Dataset extract |
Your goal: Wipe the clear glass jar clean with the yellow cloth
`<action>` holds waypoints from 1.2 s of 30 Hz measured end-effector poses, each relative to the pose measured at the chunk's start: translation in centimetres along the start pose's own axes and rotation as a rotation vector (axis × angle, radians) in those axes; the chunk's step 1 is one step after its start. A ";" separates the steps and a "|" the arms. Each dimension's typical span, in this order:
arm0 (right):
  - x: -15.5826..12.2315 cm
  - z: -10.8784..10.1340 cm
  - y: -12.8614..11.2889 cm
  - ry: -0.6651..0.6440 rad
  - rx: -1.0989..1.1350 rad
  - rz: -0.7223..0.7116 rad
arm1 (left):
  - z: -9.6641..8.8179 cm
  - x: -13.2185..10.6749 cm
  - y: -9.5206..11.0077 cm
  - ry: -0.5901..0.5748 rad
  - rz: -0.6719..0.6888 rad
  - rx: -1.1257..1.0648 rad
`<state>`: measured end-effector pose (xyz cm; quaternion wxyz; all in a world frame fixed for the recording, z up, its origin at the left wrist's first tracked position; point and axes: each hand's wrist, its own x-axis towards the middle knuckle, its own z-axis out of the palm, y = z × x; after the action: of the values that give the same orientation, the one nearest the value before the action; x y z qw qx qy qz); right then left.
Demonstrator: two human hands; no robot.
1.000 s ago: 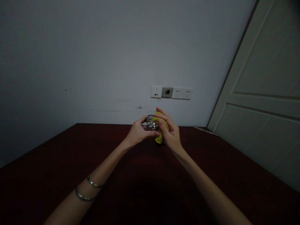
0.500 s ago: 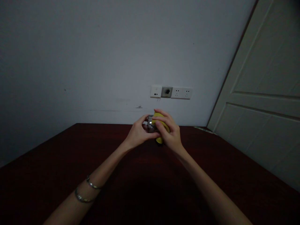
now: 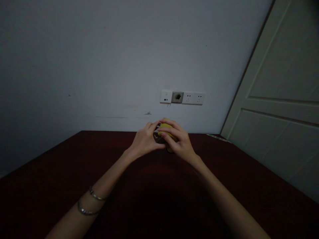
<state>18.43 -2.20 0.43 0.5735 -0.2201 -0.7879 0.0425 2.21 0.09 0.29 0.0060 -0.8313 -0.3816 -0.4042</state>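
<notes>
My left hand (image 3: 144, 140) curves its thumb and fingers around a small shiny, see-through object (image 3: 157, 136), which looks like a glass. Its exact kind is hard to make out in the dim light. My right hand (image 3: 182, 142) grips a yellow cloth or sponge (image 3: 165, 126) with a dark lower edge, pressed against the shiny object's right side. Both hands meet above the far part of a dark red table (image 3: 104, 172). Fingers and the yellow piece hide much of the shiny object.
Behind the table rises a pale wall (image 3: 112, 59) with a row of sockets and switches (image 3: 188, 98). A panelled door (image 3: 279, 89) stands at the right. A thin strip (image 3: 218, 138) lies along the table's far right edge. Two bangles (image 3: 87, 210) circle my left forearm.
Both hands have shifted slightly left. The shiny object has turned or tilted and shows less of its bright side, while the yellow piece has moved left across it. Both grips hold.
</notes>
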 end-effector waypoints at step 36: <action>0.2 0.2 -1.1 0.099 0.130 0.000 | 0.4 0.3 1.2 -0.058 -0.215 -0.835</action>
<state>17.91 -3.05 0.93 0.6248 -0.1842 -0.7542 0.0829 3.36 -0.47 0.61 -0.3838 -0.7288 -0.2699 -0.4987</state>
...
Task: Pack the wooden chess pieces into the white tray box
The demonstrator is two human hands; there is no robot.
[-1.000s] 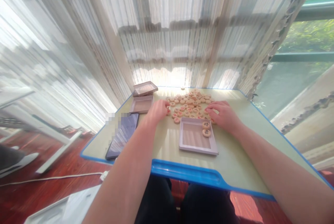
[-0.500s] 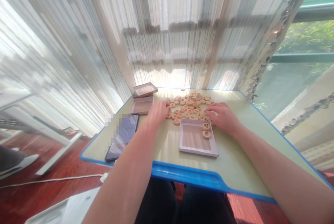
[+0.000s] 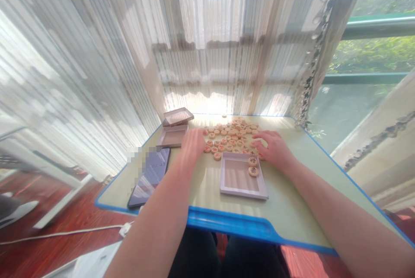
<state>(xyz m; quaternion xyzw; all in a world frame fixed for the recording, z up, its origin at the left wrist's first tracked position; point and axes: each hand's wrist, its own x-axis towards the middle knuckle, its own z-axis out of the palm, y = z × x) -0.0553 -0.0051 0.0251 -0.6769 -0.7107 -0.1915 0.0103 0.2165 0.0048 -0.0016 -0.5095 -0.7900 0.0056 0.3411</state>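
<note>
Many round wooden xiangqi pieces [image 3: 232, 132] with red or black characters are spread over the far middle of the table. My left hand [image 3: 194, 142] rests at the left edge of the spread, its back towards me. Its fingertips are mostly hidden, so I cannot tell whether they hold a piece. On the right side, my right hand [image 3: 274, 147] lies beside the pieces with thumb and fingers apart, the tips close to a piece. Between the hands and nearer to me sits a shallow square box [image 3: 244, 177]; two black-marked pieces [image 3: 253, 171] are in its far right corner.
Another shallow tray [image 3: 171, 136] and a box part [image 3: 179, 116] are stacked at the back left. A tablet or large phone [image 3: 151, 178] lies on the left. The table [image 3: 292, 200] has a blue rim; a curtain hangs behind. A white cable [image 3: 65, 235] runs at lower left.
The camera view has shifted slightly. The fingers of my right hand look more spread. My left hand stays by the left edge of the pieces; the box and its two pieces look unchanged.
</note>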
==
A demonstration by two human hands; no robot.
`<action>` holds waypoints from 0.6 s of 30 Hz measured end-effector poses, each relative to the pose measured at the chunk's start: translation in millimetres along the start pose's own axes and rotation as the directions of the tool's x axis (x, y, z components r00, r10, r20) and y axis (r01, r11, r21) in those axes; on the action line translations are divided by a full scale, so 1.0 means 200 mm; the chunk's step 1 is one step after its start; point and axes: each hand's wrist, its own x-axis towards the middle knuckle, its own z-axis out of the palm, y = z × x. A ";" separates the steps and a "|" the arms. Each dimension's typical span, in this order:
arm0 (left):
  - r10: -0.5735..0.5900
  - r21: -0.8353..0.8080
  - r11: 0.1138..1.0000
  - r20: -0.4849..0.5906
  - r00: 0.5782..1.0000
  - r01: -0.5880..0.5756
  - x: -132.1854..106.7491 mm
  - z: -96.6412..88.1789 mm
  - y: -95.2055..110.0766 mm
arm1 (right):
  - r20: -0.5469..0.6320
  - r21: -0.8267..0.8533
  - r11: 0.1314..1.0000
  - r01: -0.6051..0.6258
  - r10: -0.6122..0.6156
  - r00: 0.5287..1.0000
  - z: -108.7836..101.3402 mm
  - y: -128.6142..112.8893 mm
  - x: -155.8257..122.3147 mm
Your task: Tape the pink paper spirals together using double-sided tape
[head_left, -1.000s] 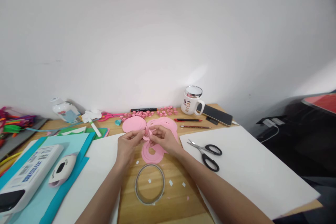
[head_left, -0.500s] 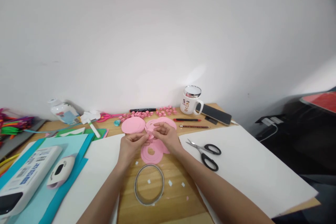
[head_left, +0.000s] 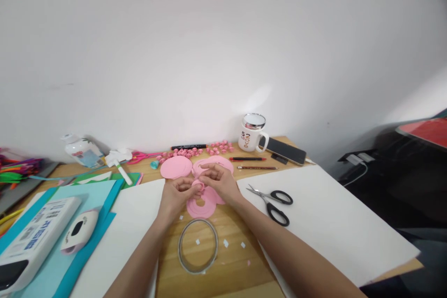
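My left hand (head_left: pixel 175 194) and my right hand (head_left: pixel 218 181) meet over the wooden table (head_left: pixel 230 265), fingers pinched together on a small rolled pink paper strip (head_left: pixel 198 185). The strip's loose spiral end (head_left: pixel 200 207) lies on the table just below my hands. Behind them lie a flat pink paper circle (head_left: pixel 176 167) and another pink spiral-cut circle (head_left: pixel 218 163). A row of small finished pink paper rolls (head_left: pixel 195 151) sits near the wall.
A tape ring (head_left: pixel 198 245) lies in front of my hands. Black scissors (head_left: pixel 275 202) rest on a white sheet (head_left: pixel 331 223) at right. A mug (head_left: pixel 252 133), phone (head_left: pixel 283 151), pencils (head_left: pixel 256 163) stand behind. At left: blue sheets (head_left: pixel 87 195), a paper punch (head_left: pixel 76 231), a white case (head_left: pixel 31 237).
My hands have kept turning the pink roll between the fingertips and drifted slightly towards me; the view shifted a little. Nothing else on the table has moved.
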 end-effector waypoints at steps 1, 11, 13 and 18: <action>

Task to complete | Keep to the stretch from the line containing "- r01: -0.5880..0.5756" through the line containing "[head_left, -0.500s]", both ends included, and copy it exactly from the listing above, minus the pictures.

Result for this task |
  - r01: -0.5880..0.5756
  - x: -132.1854..106.7491 mm
  - z: -96.6412..88.1789 mm
  - y: -95.2055..110.0766 mm
arm1 (right):
  - r20: -0.5469..0.6320
  - r21: -0.8267..0.8533
  - r11: 0.1314..1.0000
  - r01: -0.6051..0.6258
  - r10: -0.6122..0.6156
  - r00: 0.5287..1.0000
  - z: -108.7836..101.3402 mm
  - y: -128.6142..112.8893 mm
  - x: -155.8257..122.3147 mm
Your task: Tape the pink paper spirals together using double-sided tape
[head_left, -1.000s] 
[head_left, -0.500s] 

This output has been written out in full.